> [Task instructions] From the entries that follow, copy exactly the lines beginning at the line holding "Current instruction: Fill" and continuing through the line holding "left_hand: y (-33".
··········
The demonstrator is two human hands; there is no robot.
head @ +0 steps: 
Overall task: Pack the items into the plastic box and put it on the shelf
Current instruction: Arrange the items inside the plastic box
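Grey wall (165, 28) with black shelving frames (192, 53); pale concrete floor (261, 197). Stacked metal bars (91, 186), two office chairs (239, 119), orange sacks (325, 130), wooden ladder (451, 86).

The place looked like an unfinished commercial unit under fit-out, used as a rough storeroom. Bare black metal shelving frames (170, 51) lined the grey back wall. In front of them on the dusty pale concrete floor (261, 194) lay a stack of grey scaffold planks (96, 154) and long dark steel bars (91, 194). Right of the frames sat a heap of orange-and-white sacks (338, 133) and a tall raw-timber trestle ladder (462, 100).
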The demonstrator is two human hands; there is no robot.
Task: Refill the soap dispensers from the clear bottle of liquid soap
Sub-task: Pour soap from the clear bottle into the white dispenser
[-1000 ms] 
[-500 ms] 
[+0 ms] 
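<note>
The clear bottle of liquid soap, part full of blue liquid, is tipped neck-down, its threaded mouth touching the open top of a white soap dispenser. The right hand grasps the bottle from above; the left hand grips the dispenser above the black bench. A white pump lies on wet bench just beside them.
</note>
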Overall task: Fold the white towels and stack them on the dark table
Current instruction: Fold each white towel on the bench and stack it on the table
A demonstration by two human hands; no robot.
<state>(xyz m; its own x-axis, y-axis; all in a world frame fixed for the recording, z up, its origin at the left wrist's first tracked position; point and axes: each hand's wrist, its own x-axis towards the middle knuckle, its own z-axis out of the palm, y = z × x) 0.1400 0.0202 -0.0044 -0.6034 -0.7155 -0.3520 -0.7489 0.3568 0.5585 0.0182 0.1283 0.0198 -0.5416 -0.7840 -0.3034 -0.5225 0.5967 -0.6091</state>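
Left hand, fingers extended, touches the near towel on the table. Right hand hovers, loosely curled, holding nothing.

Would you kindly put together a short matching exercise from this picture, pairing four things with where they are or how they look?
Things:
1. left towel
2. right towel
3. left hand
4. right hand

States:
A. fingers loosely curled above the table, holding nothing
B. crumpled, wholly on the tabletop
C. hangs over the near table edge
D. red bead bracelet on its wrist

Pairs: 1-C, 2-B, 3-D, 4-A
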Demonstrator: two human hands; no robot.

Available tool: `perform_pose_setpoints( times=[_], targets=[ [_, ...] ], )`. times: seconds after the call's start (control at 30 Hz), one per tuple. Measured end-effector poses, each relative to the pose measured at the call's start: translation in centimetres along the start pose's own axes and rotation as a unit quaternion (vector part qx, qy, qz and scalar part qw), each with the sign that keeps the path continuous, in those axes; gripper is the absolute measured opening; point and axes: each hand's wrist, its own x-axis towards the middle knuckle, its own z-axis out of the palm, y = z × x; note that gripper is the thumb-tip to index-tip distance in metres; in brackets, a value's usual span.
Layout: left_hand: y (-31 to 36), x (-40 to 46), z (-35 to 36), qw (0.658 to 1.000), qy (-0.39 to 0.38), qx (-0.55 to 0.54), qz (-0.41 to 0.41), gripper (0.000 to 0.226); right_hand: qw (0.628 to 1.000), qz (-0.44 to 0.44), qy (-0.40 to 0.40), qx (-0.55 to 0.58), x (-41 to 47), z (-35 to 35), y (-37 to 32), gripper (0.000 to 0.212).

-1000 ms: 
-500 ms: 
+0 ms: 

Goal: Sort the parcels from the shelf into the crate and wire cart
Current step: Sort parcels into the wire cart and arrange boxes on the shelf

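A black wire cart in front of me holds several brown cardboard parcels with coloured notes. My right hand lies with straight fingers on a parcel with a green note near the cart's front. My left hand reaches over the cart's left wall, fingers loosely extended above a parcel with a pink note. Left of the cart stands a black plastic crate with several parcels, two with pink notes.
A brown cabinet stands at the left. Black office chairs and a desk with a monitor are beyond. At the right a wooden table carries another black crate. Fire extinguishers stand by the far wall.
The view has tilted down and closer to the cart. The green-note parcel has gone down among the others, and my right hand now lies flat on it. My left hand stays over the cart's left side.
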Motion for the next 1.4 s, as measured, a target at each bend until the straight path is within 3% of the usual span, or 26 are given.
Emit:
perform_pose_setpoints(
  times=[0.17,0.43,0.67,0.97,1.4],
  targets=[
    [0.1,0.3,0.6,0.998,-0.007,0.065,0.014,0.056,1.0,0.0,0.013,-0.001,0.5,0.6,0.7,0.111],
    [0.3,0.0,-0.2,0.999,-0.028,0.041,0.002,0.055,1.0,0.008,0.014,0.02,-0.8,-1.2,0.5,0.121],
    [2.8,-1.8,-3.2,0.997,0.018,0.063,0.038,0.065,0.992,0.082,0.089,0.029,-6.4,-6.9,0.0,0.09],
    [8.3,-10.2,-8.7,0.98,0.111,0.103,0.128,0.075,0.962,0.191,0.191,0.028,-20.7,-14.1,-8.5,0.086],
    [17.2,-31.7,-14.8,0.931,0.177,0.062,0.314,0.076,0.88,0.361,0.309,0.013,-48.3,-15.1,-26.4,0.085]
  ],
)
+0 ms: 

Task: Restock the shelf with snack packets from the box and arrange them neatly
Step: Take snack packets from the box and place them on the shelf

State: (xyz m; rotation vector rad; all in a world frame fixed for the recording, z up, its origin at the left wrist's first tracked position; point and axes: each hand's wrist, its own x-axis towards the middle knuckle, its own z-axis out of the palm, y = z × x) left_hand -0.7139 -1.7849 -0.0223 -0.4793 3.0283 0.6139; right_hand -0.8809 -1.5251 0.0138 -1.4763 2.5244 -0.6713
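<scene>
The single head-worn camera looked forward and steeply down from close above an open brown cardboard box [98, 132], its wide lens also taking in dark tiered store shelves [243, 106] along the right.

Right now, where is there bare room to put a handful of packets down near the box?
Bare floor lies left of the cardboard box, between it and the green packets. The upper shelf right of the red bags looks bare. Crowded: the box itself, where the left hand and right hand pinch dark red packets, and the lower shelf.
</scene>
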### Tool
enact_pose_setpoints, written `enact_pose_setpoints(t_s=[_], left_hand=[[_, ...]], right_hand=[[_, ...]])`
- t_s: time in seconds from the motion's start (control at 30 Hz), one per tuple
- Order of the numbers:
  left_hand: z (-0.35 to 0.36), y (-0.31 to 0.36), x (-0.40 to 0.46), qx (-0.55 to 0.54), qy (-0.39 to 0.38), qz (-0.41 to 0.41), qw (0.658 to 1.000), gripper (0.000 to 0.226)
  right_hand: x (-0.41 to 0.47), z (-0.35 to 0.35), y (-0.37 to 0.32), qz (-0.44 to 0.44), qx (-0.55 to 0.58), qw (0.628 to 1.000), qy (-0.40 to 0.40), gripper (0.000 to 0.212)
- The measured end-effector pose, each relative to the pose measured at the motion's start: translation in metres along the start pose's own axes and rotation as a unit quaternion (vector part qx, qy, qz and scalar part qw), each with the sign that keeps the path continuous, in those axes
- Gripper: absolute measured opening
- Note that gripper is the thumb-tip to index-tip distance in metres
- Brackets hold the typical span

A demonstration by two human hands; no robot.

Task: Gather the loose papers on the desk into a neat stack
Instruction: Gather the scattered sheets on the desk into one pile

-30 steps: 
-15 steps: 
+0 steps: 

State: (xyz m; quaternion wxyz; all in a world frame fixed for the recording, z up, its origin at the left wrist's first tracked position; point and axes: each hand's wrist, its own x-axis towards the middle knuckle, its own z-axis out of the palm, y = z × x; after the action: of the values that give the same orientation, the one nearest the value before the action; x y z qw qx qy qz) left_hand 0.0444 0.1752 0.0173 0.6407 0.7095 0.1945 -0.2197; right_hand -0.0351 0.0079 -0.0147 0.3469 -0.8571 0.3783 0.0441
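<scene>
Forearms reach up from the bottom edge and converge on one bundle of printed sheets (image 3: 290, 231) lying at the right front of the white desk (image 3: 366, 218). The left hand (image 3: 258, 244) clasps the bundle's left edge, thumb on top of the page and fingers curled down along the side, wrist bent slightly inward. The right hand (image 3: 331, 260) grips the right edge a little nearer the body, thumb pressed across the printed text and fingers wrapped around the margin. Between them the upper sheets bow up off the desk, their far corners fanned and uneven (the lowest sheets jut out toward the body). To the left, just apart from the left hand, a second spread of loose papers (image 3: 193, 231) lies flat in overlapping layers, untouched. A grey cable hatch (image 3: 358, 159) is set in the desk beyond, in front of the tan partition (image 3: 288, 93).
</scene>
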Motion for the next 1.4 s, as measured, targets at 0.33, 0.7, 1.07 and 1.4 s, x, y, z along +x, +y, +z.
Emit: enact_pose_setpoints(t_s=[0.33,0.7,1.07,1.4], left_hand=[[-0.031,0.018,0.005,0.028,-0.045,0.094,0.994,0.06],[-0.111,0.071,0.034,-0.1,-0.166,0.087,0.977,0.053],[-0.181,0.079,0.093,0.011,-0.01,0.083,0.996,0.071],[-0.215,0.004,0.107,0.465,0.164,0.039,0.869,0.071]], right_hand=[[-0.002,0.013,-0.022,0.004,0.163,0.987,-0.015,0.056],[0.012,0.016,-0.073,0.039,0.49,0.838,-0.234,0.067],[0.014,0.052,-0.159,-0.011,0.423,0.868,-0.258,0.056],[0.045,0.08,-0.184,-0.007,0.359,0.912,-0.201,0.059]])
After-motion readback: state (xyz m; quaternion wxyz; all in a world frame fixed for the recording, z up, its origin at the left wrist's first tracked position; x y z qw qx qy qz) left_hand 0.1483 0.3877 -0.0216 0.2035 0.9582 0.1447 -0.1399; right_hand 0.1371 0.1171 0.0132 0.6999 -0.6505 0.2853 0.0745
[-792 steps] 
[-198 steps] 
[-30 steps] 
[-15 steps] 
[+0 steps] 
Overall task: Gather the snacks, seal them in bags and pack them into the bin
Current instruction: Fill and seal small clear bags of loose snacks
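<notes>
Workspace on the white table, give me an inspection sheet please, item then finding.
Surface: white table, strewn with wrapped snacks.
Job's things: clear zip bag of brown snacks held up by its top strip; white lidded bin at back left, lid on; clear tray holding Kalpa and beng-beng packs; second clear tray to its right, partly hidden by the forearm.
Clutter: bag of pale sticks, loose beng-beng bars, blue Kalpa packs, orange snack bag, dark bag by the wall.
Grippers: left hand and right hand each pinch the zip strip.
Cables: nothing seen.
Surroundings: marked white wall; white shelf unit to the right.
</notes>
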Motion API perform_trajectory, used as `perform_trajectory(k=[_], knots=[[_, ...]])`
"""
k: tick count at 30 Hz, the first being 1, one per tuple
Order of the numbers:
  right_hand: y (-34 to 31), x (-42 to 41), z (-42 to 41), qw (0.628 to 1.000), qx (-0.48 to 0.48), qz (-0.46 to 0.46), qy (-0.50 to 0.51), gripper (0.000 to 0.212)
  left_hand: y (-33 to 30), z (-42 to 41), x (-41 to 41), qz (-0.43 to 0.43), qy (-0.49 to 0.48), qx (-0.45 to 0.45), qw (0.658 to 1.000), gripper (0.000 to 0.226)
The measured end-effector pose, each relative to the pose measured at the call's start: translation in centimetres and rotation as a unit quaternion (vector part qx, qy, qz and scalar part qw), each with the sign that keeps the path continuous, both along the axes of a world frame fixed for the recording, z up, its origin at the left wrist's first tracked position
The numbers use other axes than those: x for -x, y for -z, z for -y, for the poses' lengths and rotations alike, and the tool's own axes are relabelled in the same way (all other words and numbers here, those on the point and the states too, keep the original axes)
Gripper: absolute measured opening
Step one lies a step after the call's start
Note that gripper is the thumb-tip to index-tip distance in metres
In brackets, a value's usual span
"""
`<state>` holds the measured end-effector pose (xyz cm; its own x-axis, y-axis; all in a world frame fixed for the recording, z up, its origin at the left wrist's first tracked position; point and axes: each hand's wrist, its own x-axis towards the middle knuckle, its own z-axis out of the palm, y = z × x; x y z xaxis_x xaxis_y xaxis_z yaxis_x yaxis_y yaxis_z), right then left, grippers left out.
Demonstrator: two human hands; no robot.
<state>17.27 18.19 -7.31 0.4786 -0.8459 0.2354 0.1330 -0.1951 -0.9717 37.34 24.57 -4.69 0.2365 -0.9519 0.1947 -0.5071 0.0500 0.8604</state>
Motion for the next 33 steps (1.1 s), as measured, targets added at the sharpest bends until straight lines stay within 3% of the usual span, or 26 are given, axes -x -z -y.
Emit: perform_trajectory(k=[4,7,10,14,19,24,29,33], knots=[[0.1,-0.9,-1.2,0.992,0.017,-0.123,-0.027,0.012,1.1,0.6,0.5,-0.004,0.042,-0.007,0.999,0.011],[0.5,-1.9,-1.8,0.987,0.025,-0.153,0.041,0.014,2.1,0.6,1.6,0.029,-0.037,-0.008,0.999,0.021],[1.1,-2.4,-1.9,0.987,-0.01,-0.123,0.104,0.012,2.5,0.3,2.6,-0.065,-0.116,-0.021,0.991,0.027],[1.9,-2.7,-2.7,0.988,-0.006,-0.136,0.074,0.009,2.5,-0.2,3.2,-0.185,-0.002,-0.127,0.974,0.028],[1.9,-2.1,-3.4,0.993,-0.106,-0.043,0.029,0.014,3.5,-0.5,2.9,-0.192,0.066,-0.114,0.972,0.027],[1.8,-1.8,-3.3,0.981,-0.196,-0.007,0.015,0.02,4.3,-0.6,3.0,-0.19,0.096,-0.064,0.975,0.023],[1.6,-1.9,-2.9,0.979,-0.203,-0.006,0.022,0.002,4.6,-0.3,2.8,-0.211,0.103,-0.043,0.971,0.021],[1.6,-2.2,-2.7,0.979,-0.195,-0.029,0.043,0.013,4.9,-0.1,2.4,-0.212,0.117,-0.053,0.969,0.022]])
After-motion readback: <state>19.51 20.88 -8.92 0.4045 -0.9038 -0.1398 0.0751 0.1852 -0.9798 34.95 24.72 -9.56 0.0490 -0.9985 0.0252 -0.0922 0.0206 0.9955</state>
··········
> [Response]
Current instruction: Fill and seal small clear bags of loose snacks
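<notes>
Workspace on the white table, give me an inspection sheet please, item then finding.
Surface: white table, strewn with wrapped snacks.
Job's things: clear zip bag of brown snacks held up by its top strip; white lidded bin at back left, lid on; clear tray holding Kalpa and beng-beng packs; second clear tray to its right, partly hidden by the forearm.
Clutter: bag of pale sticks, loose beng-beng bars, blue Kalpa packs, orange snack bag, dark bag by the wall.
Grippers: left hand and right hand each pinch the zip strip.
Cables: nothing seen.
Surroundings: marked white wall; white shelf unit to the right.
</notes>
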Motion API perform_trajectory, used as `perform_trajectory(k=[_], knots=[[_, ...]])`
"""
k: tick count at 30 Hz, the first being 1, one per tuple
Order of the numbers:
  right_hand: y (-34 to 31), x (-42 to 41), z (-42 to 41), qw (0.628 to 1.000), qx (-0.48 to 0.48), qz (-0.46 to 0.46), qy (-0.50 to 0.51), gripper (0.000 to 0.212)
  left_hand: y (-33 to 30), z (-42 to 41), x (-41 to 41), qz (-0.43 to 0.43), qy (-0.49 to 0.48), qx (-0.45 to 0.45), qw (0.658 to 1.000), gripper (0.000 to 0.226)

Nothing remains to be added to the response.